Григорий почти физически ощутил, как обрывается невидимая нить, связывавшая его с подчиненными.
– А-а-а-а! – вырвался крик отчаяния, и неведомая сила снова подняла его.
Он побежал, словно можно было догнать вертолет. Добежал до небольшого каньона, скатился по крутому откосу вниз, запрыгал по вымоинам. Упал, даже не поняв, как это случилось. Может, потерял сознание, потому что привиделось другое, далекое лето его детства, и он в коротких штанишках скачет на гибкой лозине, словно на лошадке, по улице в родной станице Крымской. Подбежал к колонке, нажал рычаг, и мощная струя воды ударила в землю.
Оставалось только нагнуться и оторвать кусочек струи губами. Но какой-то другой мальчишка, знакомый до завитков волос на затылке, наклонившись, пил эту воду. Пил, разбрызгивая струю, и алмазные капли разлетались по его лицу, мочили рубашку. А рядом стояла молодая, высокая казачка, его мама, самая красивая мама на свете, и радостно улыбалась…
Он очнулся, рванул задубевший от соленого пота ворот куртки и снова впал в забытье.
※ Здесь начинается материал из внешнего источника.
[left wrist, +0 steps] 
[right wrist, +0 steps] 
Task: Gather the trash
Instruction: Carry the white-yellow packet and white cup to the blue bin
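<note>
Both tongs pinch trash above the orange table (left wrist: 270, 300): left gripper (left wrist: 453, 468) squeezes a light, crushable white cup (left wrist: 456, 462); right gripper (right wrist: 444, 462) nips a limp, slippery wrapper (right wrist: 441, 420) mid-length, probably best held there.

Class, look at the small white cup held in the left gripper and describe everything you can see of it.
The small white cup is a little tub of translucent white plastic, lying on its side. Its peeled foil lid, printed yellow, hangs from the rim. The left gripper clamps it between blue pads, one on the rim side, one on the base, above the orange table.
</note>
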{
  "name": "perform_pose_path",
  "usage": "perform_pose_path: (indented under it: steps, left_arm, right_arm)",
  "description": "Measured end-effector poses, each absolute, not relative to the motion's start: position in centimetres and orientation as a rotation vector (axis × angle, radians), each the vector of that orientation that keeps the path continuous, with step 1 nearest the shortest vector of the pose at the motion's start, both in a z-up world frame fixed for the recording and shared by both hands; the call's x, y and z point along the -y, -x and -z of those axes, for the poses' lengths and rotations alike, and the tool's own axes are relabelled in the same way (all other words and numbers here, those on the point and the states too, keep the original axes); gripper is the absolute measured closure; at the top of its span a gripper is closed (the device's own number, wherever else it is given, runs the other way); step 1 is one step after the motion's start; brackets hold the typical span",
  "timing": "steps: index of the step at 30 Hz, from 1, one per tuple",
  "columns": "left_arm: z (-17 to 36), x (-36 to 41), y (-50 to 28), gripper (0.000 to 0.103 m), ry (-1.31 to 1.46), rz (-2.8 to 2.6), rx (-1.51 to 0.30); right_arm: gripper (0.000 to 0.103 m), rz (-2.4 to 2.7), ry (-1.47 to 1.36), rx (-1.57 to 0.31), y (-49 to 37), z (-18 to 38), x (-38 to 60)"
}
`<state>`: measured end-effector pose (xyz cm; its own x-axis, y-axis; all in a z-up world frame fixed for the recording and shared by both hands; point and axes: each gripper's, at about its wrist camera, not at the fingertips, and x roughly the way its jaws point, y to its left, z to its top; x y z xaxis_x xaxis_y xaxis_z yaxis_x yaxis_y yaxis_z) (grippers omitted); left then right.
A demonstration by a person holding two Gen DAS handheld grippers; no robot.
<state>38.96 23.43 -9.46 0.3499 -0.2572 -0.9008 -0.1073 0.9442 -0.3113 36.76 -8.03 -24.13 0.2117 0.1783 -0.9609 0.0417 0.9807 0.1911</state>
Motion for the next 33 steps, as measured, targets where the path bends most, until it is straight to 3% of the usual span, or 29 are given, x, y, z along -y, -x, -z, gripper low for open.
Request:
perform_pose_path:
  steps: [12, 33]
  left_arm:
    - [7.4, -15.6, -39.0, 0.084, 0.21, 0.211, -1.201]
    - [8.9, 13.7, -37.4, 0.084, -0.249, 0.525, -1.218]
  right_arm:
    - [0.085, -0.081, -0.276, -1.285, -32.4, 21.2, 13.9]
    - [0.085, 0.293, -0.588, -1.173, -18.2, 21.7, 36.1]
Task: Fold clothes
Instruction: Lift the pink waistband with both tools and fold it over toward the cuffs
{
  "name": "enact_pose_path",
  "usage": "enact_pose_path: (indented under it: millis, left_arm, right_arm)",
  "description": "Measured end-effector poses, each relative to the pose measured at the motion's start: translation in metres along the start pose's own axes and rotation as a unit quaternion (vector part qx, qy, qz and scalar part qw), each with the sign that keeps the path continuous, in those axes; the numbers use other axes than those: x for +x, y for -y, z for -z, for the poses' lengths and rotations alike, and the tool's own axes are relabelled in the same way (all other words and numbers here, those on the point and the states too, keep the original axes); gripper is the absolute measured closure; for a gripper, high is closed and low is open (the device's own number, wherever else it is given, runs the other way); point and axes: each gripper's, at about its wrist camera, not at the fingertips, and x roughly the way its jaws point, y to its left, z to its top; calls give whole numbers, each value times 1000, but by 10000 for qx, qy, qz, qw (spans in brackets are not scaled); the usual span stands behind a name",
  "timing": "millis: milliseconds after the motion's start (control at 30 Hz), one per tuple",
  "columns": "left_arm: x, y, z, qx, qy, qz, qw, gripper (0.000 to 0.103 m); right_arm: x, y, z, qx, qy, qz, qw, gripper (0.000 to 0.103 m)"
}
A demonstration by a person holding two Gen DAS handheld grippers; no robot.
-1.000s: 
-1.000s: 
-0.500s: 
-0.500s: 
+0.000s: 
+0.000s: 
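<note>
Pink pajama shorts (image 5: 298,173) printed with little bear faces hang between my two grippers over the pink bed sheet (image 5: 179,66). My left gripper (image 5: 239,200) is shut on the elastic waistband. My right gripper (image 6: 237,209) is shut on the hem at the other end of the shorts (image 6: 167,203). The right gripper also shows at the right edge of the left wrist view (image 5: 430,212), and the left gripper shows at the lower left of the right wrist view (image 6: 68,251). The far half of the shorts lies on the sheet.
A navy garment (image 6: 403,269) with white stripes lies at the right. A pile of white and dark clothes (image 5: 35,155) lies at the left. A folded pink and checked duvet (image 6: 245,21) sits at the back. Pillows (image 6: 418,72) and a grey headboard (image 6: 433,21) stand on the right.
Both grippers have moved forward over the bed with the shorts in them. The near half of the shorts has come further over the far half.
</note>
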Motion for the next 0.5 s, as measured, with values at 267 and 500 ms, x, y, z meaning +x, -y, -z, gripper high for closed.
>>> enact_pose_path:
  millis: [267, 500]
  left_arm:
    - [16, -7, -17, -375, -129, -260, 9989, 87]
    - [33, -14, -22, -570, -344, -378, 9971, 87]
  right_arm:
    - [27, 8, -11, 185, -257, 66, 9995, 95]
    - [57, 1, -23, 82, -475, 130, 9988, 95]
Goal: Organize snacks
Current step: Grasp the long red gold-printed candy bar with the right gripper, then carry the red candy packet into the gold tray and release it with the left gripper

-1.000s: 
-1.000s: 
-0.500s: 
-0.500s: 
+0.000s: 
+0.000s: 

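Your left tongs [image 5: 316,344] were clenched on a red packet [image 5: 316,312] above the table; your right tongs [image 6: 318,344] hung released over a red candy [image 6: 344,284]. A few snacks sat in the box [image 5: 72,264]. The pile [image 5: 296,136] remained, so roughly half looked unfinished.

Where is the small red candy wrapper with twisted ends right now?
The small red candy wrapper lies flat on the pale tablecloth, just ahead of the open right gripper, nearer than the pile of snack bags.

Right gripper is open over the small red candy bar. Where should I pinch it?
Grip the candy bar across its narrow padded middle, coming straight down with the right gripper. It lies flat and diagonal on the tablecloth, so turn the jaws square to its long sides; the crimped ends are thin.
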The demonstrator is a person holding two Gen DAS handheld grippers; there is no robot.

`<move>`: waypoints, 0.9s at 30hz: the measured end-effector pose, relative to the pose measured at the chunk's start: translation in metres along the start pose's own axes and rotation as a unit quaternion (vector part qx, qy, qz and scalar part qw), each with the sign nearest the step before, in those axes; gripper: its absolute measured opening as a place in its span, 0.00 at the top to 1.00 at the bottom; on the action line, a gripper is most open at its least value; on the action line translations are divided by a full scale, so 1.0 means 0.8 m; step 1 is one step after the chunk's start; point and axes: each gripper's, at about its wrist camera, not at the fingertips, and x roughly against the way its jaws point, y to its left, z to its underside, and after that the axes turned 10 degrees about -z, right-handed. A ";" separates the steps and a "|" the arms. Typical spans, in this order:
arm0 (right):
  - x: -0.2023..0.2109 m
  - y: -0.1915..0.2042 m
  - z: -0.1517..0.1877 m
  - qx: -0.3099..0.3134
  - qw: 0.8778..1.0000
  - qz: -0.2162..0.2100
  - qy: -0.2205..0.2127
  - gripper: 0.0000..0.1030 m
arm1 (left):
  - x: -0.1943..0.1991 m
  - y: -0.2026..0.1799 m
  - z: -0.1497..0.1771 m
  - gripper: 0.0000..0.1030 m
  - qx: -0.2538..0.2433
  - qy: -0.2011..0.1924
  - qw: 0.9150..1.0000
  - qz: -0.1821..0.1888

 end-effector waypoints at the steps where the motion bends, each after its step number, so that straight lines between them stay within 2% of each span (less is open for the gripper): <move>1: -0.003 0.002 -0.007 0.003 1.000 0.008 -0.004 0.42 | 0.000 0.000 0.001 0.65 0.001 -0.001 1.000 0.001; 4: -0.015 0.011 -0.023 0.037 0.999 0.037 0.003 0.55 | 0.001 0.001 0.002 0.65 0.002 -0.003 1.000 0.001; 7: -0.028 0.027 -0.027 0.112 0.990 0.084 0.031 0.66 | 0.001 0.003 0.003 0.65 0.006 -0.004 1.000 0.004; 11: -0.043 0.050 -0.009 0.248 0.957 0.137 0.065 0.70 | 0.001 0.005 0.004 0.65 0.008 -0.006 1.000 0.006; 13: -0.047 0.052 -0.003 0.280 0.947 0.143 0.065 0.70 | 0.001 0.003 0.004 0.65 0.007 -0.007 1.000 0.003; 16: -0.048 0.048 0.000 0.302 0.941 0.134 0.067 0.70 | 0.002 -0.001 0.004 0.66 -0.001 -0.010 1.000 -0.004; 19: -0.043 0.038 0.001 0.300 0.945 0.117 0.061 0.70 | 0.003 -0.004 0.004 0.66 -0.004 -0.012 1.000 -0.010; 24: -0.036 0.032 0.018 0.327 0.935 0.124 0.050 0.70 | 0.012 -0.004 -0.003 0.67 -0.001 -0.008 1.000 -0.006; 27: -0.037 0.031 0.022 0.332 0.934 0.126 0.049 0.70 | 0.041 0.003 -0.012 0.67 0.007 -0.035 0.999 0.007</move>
Теперь уже другой мальчик, а может, тот же, только повзрослевший, разбежался и прыгнул в тихую заводь Москвы-реки, долго плыл, то выныривая, то исчезая под водой. Неужели может быть столько воды, что ее невозможно выпить? Что она может обнимать тебя и ласкать прохладой! И неужели может быть что-либо прекраснее этой ласки?
Он очнулся, посмотрел в пустынное небо, на котором было только солнце, такое жгучее и ненужное. Заставил себя подняться и идти.
– Фью-ить, фью-ить! – просвистели пули. Он уже знал: они его не достали, раз просвистели. Кто-то другой, всевластный, снова толкнул его в спину, оглушил чем-то мягким по голове, и он плашмя растянулся на дне каньона и увидел еще один сюжет из прежней жизни. Он идет во главе роты среди забайкальских сопок-голышей, а пороша все сыплет и сыплет, больно стегает по лицу. От ее холодных колючек почему-то становится радостно и весело. Он достает флягу и пьет чай. Кипяток обжигает, но он не может оторваться от горлышка. Вдруг сопки покрываются зеленью буков, и упругие воды Черемоша влекут его к перекату. Он плывет, глотая живительный сок Карпат, и не может утолить жажду.